- **The task**:
What you return should be the lines from the first line of the records below through the line holding "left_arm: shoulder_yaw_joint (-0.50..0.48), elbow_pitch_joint", unchanged.

- **Extracted records**:
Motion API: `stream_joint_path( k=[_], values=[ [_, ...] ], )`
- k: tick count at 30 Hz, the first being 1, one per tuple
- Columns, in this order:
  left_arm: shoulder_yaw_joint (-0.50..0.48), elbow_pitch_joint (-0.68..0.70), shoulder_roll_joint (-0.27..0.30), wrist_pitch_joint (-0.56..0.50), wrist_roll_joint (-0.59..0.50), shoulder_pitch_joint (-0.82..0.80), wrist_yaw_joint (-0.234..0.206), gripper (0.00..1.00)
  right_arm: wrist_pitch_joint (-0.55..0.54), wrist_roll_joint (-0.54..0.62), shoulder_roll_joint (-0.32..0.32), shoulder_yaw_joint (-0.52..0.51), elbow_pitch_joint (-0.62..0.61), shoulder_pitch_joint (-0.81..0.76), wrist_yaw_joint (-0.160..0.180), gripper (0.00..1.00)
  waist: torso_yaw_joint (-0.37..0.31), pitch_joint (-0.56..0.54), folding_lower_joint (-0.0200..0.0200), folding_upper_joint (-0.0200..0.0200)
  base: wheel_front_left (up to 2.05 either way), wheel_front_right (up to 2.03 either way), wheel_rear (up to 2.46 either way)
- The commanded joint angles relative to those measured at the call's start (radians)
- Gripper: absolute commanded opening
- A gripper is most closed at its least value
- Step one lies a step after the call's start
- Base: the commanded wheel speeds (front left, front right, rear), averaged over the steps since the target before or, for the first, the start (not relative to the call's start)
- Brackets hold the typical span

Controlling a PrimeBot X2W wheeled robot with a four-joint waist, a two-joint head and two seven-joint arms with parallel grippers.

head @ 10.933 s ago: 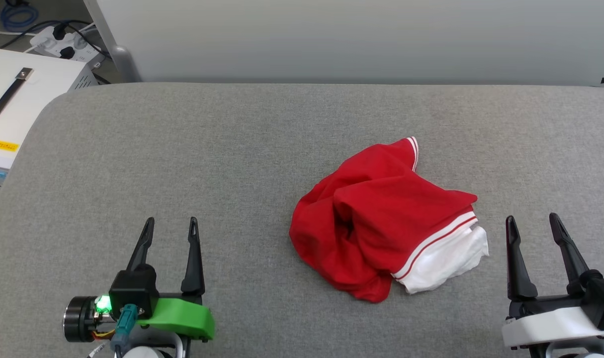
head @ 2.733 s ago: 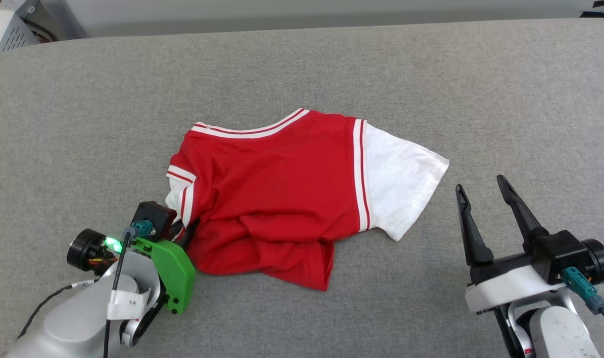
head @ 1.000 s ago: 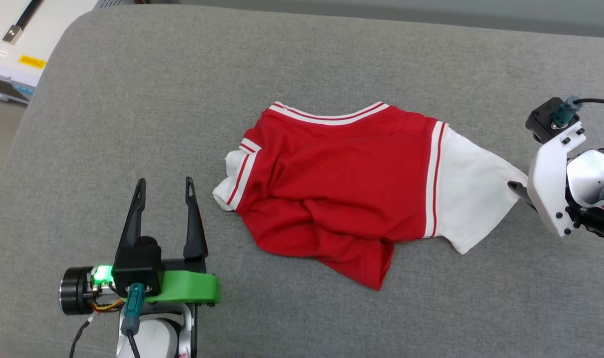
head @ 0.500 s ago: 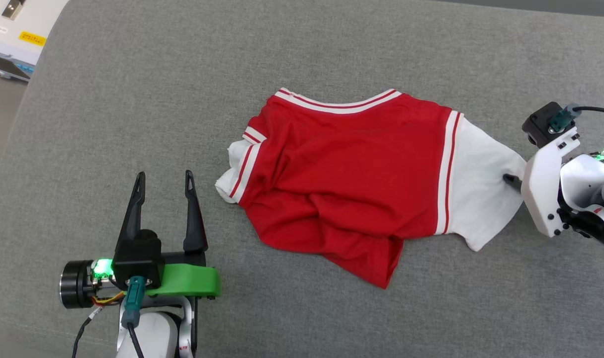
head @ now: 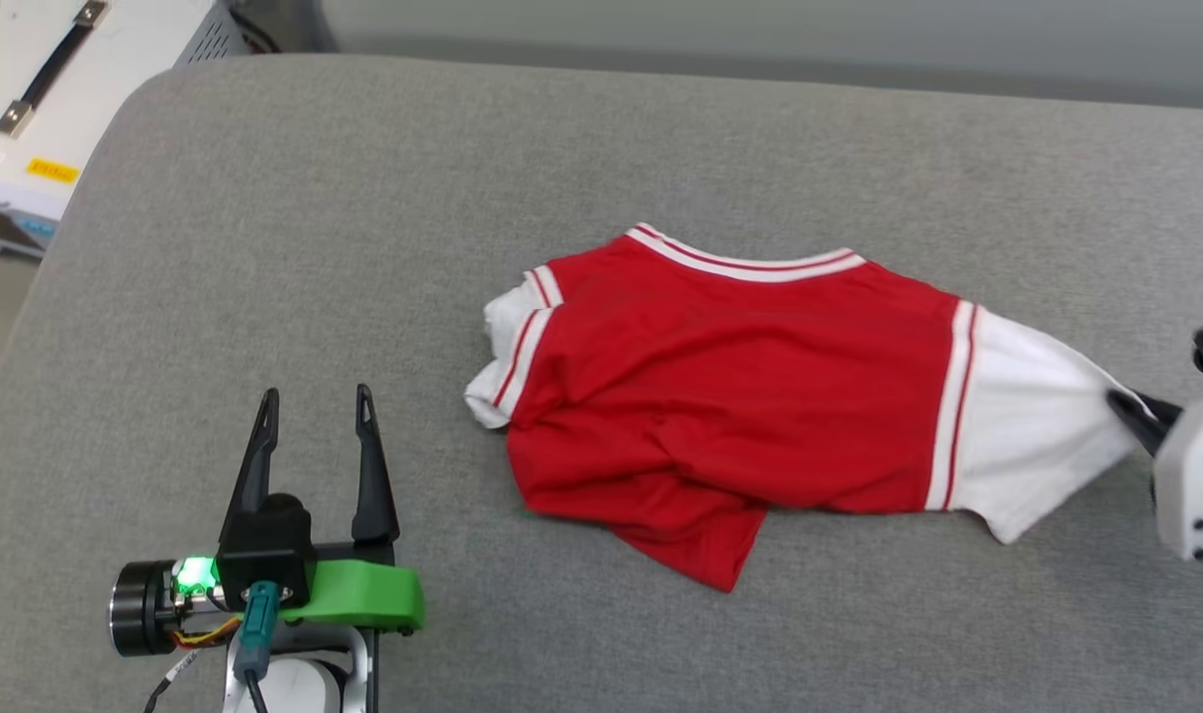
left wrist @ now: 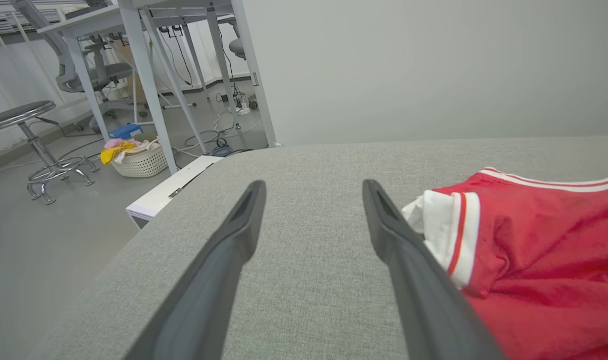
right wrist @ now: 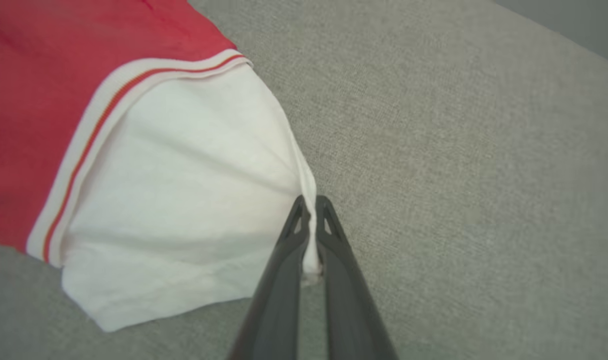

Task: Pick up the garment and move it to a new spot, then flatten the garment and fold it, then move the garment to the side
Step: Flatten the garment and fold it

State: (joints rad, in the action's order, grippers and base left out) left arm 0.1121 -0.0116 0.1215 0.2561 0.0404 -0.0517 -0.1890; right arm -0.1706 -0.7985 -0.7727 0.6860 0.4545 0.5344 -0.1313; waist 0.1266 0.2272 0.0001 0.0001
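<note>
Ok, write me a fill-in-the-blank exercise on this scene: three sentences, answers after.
1. The right gripper is shut on the edge of the garment's ____ sleeve.
2. The left gripper stands ____, holding nothing.
3. The garment lies on a ____ fabric surface.
Missing words: white; open; grey.
</note>
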Motion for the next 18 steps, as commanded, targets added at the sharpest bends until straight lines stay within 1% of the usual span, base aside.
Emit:
stream_joint_path(
  k=[1, 4, 8, 12, 13, 14, 18],
  values=[
    [-0.005, -0.002, -0.004, 0.006, -0.009, 0.018, 0.006, 1.00, 0.009, -0.005, -0.009, -0.037, -0.013, -0.061, 0.001, 0.00, -0.031, -0.034, -0.0001, -0.0001, 0.00, 0.00, 0.00],
    [-0.012, -0.006, -0.002, 0.006, -0.011, 0.024, 0.011, 1.00, 0.011, -0.009, -0.014, -0.114, -0.038, -0.162, 0.001, 0.00, -0.039, -0.044, -0.0001, -0.0001, 0.00, 0.00, 0.00],
    [-0.018, -0.011, 0.000, 0.006, -0.012, 0.027, 0.020, 1.00, -0.009, 0.006, -0.006, -0.223, -0.054, -0.292, 0.001, 0.00, -0.046, -0.052, -0.0001, -0.0001, 0.00, 0.00, 0.00],
    [-0.024, -0.021, 0.007, 0.006, -0.011, 0.021, 0.035, 1.00, -0.028, 0.039, 0.037, -0.312, -0.067, -0.388, 0.001, 0.00, -0.049, -0.058, -0.0001, -0.0001, 0.00, 0.00, 0.00],
    [-0.026, -0.023, 0.010, 0.006, -0.009, 0.016, 0.042, 1.00, -0.022, 0.059, 0.050, -0.337, -0.074, -0.402, 0.001, 0.76, -0.050, -0.059, -0.0001, -0.0001, 0.00, 0.00, 0.00],
    [-0.027, -0.024, 0.012, 0.006, -0.007, 0.012, 0.049, 1.00, -0.011, 0.080, 0.062, -0.359, -0.081, -0.410, 0.001, 1.00, -0.051, -0.060, -0.0001, -0.0001, 0.00, 0.00, 0.00],
    [-0.035, -0.021, 0.037, 0.006, -0.002, -0.024, 0.090, 1.00, 0.069, 0.203, 0.122, -0.476, -0.141, -0.422, 0.001, 1.00, -0.057, -0.065, -0.0001, -0.0001, 0.00, 0.00, 0.00]
  ],
)
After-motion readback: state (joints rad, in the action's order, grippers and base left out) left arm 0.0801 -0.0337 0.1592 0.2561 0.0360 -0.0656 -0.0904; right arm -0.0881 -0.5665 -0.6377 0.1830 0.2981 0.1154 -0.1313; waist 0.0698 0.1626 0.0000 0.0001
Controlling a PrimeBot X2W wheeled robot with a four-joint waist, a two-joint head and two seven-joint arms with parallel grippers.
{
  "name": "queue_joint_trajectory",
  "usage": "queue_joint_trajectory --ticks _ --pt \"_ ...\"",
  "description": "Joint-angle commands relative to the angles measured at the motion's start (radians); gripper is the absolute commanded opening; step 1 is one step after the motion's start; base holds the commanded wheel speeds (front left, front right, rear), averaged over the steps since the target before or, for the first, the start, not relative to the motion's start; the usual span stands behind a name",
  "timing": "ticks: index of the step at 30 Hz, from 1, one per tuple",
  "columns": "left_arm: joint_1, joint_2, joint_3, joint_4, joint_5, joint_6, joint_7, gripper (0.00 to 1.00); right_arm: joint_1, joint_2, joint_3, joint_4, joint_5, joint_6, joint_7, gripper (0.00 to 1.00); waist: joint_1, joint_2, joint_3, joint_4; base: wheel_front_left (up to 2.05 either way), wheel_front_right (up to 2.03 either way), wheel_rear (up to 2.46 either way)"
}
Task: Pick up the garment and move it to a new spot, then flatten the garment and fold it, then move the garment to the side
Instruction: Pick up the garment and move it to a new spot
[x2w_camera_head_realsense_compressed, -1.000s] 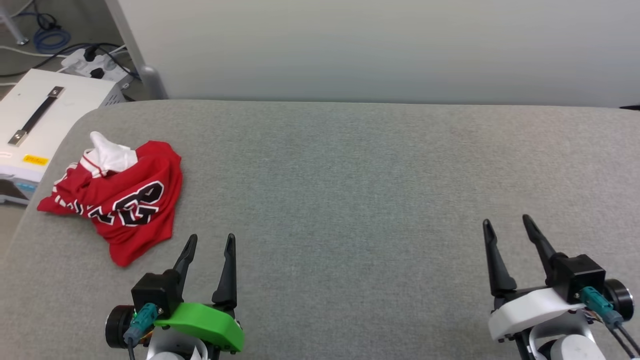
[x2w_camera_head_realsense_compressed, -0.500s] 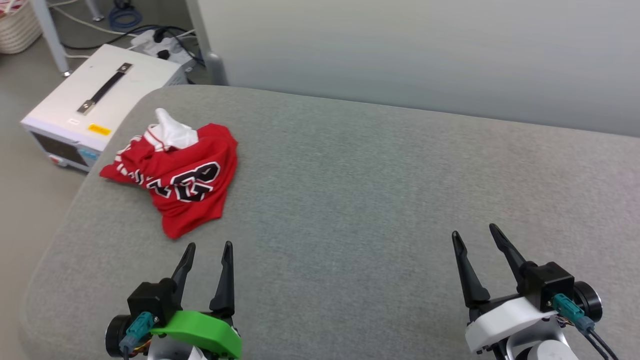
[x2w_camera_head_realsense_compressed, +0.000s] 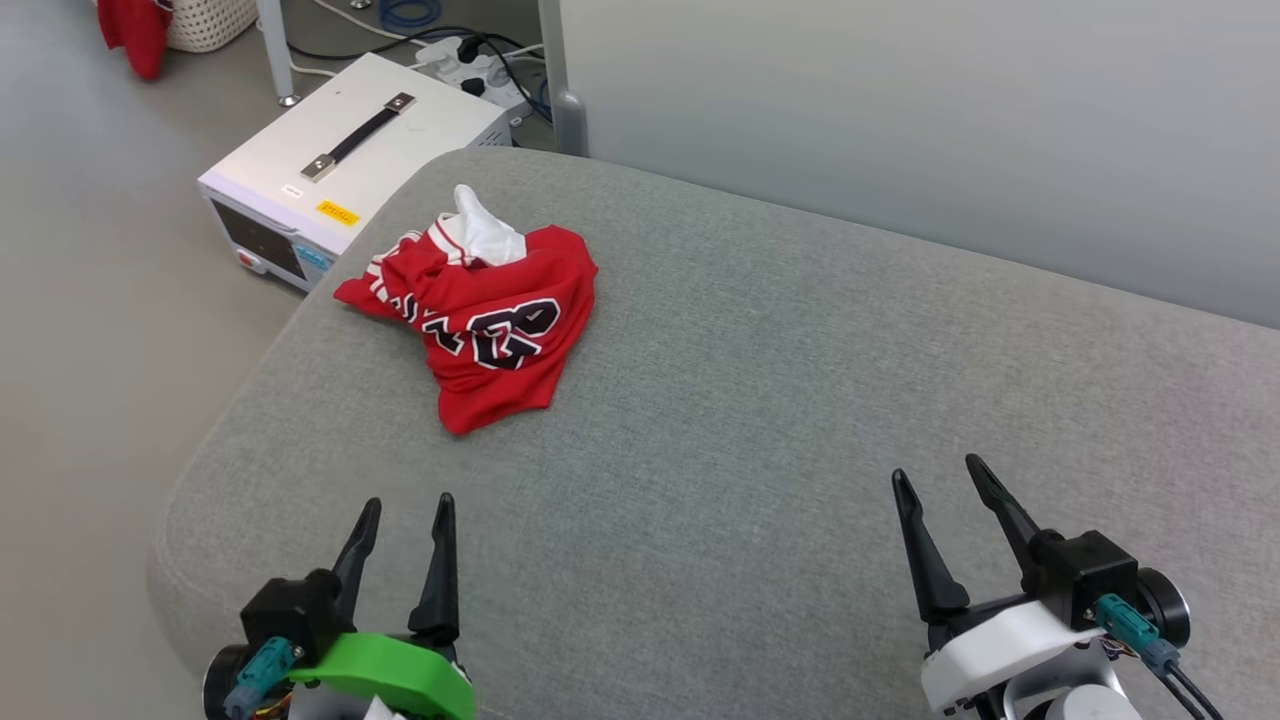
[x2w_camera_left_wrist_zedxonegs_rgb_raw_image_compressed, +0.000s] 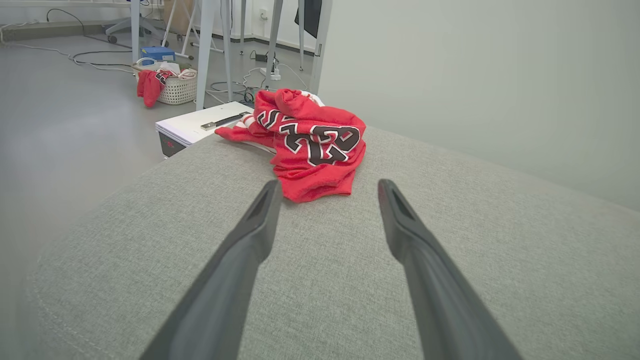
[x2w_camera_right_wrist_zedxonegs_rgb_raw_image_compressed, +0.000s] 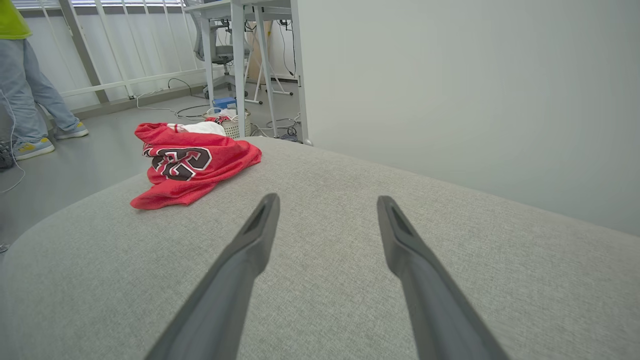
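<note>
View swung leftward; left hand (x2w_camera_head_realsense_compressed: 408, 500) and right hand (x2w_camera_head_realsense_compressed: 936, 468) gape empty, short of garment (x2w_camera_head_realsense_compressed: 490, 320).

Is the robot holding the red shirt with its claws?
No, nothing is held. The left gripper and right gripper are open and empty; the crumpled red jersey T-shirt lies apart on the grey fabric table.

garment (x2w_camera_head_realsense_compressed: 490, 320) on padded table (x2w_camera_head_realsense_compressed: 760, 420), far left corner; box (x2w_camera_head_realsense_compressed: 340, 170) beyond

Before you a grey padded table (x2w_camera_head_realsense_compressed: 820, 420), pale wall (x2w_camera_head_realsense_compressed: 900, 120) behind it, white handled box (x2w_camera_head_realsense_compressed: 420, 130) beside its far-left corner
</note>
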Motion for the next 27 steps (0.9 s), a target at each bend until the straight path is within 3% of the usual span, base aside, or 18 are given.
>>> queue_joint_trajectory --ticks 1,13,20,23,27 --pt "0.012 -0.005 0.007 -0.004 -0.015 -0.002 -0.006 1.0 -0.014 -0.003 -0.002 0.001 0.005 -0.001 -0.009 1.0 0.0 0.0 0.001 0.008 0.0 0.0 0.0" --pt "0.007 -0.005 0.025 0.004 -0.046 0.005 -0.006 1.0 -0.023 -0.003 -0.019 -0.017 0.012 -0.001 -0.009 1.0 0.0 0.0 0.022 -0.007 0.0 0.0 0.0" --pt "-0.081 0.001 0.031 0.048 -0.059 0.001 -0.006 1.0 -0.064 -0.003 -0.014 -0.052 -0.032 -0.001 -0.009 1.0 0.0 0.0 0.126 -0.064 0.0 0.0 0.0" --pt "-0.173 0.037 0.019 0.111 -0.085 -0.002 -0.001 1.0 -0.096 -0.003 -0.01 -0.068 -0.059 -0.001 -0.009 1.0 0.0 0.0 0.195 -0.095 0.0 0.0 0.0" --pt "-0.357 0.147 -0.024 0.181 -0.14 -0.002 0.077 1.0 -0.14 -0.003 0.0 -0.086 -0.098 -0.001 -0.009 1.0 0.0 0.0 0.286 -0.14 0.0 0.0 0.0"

- **Completed exercise**:
Motion API: `stream_joint_path( k=[_], values=[ [_, ...] ], )`
- k: tick count at 30 Hz, the first being 1, one per tuple
- Columns, in this order:
  left_arm: shoulder_yaw_joint (-0.50..0.48), elbow_pitch_joint (-0.68..0.70), shoulder_roll_joint (-0.27..0.30), wrist_pitch_joint (-0.56..0.50), wrist_roll_joint (-0.59..0.50), shoulder_pitch_joint (-0.82..0.80), wrist_yaw_joint (-0.234..0.206), gripper (0.00..1.00)

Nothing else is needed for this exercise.